PROBLEM STATEMENT
The entire listing below is to be transcribed without a single slip.

-------- GIVEN INFORMATION

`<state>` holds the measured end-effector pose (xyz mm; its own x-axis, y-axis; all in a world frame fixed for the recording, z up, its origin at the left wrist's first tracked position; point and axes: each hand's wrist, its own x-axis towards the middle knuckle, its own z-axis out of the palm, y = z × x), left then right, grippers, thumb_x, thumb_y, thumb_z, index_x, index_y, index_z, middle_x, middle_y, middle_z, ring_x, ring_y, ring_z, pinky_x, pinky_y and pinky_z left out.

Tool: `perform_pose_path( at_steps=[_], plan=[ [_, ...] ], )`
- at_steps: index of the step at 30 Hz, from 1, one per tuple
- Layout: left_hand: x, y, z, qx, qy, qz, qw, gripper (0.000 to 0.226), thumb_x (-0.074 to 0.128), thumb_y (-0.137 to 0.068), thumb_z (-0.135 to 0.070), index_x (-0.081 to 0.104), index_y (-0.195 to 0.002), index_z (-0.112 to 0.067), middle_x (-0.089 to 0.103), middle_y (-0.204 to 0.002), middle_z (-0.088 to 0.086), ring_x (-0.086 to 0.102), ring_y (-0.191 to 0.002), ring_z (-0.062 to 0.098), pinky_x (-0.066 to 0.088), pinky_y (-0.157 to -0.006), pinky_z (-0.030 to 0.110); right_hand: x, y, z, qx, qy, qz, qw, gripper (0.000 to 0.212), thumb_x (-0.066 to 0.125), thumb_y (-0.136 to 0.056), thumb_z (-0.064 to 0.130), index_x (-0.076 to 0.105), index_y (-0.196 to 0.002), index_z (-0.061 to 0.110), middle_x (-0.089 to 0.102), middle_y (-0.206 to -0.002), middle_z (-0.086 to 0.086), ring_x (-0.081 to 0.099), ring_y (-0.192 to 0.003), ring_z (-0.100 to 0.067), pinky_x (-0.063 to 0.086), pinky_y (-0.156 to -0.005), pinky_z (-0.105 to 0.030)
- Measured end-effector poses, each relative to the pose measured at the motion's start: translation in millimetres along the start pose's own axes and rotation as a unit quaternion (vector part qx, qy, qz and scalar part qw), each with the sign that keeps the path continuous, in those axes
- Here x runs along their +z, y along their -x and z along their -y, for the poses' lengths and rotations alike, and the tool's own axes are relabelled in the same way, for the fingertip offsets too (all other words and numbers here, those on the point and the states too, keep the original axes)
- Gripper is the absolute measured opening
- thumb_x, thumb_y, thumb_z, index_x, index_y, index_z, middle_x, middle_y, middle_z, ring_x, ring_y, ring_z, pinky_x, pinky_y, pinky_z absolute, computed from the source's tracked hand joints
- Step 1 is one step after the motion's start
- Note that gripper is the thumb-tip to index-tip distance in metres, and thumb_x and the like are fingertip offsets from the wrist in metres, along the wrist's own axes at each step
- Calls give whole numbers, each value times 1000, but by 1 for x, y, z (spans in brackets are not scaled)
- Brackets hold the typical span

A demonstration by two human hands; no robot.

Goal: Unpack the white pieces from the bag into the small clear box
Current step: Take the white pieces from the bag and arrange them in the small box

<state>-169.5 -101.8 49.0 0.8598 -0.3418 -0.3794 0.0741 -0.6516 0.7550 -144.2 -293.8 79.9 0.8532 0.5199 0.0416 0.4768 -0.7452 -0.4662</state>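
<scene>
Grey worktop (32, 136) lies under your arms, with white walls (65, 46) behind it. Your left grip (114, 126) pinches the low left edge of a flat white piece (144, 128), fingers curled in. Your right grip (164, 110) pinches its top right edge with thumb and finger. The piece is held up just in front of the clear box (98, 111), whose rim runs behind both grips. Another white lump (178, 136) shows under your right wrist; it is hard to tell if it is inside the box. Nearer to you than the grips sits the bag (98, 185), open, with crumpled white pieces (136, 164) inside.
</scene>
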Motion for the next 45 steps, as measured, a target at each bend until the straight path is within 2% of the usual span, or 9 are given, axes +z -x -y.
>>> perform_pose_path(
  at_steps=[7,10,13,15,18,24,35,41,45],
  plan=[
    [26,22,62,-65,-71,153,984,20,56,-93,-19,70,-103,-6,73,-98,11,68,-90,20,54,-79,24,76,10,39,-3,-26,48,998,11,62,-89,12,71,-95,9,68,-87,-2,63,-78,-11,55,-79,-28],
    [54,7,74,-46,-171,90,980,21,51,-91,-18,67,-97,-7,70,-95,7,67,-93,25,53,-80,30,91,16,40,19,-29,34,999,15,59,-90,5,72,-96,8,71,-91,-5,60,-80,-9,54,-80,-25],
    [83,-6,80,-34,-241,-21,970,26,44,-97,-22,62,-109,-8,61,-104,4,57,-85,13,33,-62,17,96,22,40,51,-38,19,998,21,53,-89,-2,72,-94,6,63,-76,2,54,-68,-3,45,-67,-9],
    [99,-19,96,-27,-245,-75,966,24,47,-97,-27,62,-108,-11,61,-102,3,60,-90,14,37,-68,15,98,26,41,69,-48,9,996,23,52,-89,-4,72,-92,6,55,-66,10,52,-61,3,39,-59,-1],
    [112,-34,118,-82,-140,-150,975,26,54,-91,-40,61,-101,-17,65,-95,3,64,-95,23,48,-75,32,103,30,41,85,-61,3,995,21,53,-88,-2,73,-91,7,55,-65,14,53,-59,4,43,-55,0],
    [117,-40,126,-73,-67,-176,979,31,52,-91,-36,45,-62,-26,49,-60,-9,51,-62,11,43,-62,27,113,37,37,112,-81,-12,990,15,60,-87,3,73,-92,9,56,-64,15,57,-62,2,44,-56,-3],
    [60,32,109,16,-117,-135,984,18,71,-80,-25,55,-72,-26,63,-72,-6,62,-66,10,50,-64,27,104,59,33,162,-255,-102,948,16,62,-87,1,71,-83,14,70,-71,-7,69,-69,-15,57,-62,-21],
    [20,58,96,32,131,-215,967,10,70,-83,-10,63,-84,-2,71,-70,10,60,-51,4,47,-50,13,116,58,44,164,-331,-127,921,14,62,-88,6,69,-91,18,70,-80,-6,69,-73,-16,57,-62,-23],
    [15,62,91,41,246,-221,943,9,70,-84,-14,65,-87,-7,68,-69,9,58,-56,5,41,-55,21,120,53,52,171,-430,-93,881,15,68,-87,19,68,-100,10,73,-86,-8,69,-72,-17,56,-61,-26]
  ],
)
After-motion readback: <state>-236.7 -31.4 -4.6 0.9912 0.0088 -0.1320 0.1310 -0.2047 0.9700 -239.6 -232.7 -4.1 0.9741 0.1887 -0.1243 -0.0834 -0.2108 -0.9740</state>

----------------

WORKED SOLUTION
`<state>` holds the measured end-effector pose (xyz mm; its own x-axis, y-axis; all in a world frame fixed for the recording, z up, its origin at the left wrist's first tracked position; point and axes: each hand's wrist, its own x-axis towards the middle knuckle, its own z-axis out of the palm, y = z × x), left then right, grippers, thumb_x, thumb_y, thumb_z, index_x, index_y, index_z, middle_x, middle_y, middle_z, ring_x, ring_y, ring_z, pinky_x, pinky_y and pinky_z left out.

Tool: `perform_pose_path( at_steps=[_], plan=[ [_, ...] ], )`
- at_steps: index of the step at 30 Hz, from 1, one per tuple
- Layout: left_hand: x, y, z, qx, qy, qz, qw, gripper (0.000 to 0.226), thumb_x (-0.074 to 0.128), thumb_y (-0.137 to 0.068), thumb_z (-0.135 to 0.070), index_x (-0.081 to 0.104), index_y (-0.195 to 0.002), index_z (-0.112 to 0.067), middle_x (-0.089 to 0.103), middle_y (-0.204 to 0.002), middle_z (-0.088 to 0.086), ring_x (-0.086 to 0.102), ring_y (-0.191 to 0.002), ring_z (-0.062 to 0.098), pinky_x (-0.066 to 0.088), pinky_y (-0.157 to -0.006), pinky_z (-0.030 to 0.110); right_hand: x, y, z, qx, qy, qz, qw, gripper (0.000 to 0.212), thumb_x (-0.066 to 0.125), thumb_y (-0.136 to 0.056), thumb_z (-0.064 to 0.130), index_x (-0.076 to 0.105), index_y (-0.196 to 0.002), index_z (-0.061 to 0.110), middle_x (-0.089 to 0.102), middle_y (-0.206 to -0.002), middle_z (-0.086 to 0.086), ring_x (-0.081 to 0.099), ring_y (-0.192 to 0.003), ring_z (-0.100 to 0.067), pinky_x (-0.063 to 0.086), pinky_y (-0.156 to -0.005), pinky_z (-0.105 to 0.030)
- Measured end-effector poses, each relative to the pose measured at the motion's start: translation in millimetres along the start pose's own axes and rotation as a unit quaternion (vector part qx, qy, qz and scalar part qw), each with the sign that keeps the path continuous, in those axes
- Here x runs along their +z, y along their -x and z along their -y, for the poses' lengths and rotations alike, and the tool's own axes are relabelled in the same way, for the fingertip offsets too (all other words and numbers here, those on the point and the states too, keep the original axes)
- Gripper is the absolute measured opening
- thumb_x, thumb_y, thumb_z, index_x, index_y, index_z, middle_x, middle_y, middle_z, ring_x, ring_y, ring_z, pinky_x, pinky_y, pinky_z absolute, computed from the source's tracked hand joints
- Step 1 is one step after the motion's start
- Note that gripper is the thumb-tip to index-tip distance in metres, and thumb_x and the like are fingertip offsets from the wrist in metres, along the wrist's own axes at each step
- Calls give whole numbers, each value times 1000, but by 1 for x, y, z (spans in brackets are not scaled)
- Brackets hold the typical span

A demonstration by two human hands; no robot.

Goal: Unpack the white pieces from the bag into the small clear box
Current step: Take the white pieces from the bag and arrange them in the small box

<state>-169.5 -101.8 49.0 0.8598 -0.3418 -0.3794 0.0741 -0.6516 0.7550 -144.2 -293.8 79.9 0.8532 0.5199 0.0416 0.4768 -0.7452 -0.4662</state>
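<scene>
Grey worktop (32, 136) lies under your arms, with white walls (65, 46) behind it. Your left grip (114, 126) pinches the low left edge of a flat white piece (144, 128), fingers curled in. Your right grip (164, 110) pinches its top right edge with thumb and finger. The piece is held up just in front of the clear box (98, 111), whose rim runs behind both grips. Another white lump (178, 136) shows under your right wrist; it is hard to tell if it is inside the box. Nearer to you than the grips sits the bag (98, 185), open, with crumpled white pieces (136, 164) inside.
</scene>
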Motion for the next 45 steps, as measured, a target at each bend until the straight path is within 2% of the usual span, or 9 are given, axes +z -x -y.
>>> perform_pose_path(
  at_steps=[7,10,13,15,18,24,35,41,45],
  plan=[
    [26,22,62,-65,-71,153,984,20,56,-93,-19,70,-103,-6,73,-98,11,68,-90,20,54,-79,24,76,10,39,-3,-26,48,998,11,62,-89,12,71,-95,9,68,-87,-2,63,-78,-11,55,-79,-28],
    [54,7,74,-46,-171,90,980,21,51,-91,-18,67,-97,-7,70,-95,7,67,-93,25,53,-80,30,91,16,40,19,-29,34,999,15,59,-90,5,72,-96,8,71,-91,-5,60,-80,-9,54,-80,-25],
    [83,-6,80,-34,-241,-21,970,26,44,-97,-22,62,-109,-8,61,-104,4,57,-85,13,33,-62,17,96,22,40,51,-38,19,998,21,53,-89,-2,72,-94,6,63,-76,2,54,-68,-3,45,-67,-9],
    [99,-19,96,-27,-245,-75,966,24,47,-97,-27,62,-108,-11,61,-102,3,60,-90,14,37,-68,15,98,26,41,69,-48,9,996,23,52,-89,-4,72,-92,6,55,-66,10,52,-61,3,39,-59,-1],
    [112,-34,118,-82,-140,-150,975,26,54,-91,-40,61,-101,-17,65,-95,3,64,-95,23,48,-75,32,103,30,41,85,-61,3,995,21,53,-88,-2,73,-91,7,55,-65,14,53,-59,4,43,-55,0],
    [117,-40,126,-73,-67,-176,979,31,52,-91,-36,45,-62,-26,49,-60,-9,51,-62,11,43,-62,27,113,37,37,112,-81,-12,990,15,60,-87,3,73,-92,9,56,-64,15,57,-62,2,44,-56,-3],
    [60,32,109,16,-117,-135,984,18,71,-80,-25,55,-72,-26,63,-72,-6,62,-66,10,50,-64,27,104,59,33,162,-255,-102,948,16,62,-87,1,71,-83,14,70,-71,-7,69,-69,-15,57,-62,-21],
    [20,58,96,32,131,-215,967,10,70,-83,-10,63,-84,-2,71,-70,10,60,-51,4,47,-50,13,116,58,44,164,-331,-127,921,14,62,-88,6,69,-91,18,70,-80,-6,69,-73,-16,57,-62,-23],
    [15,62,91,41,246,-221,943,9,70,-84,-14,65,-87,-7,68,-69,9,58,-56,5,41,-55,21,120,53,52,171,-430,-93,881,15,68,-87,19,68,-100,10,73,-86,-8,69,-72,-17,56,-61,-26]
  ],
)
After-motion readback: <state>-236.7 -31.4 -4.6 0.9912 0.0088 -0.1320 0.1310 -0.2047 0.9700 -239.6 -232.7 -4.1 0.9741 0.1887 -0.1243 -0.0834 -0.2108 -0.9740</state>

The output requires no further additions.